> EXERCISE PROMPT: Check every line of the entries below for "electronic", and copy the lines that have it.

Stored items:
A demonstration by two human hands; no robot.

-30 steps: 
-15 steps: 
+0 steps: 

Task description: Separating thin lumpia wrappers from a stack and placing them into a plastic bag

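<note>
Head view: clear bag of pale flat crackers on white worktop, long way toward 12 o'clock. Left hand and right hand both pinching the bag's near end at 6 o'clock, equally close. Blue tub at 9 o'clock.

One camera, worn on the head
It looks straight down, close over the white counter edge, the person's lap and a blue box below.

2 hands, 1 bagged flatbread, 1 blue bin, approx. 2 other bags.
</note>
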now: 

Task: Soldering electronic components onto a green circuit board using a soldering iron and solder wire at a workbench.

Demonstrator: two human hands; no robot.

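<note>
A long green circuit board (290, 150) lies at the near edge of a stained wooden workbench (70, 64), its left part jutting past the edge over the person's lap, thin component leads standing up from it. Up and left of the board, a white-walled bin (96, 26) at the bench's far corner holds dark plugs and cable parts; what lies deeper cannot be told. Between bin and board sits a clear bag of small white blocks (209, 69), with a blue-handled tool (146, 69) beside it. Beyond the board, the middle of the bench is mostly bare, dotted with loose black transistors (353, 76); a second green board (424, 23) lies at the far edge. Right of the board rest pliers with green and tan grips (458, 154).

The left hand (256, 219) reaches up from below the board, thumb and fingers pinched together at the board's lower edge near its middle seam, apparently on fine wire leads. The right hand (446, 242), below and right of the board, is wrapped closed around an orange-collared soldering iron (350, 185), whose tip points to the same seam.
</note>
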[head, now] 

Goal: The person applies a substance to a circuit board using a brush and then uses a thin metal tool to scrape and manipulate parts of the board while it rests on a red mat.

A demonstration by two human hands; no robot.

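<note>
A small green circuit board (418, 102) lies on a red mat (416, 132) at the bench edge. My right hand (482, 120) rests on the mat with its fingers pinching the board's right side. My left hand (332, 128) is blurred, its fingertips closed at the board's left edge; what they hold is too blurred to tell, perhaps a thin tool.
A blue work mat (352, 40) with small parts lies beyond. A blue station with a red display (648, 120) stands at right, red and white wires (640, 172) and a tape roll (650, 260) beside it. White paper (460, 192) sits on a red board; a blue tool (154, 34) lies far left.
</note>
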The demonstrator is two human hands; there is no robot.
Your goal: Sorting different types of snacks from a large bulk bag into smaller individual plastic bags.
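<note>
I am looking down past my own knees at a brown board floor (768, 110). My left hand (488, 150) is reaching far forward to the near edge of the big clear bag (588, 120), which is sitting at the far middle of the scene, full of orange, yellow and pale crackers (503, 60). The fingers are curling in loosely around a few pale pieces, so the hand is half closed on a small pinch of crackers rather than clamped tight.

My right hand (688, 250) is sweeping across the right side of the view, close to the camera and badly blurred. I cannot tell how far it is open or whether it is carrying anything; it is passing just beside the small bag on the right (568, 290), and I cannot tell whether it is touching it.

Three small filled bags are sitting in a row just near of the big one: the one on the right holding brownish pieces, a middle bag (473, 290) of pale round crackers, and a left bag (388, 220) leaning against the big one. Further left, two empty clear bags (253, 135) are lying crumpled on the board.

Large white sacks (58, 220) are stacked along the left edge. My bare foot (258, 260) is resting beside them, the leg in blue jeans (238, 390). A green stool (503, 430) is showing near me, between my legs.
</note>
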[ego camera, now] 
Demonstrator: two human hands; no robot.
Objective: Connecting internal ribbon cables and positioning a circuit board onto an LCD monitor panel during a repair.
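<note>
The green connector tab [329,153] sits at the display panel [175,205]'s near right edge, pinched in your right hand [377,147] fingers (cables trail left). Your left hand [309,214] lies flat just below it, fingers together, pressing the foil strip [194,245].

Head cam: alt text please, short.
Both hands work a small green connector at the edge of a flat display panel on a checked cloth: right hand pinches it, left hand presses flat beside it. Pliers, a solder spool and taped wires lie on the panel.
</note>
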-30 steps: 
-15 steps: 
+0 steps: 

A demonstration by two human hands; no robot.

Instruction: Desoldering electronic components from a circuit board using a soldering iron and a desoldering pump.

> SOLUTION TO THIS EXERCISE:
Task: Soldering electronic components onto a green circuit board using a soldering iron and solder wire at a workbench.
Instruction: Desoldering electronic components from a circuit board using a soldering iron and a desoldering pump.

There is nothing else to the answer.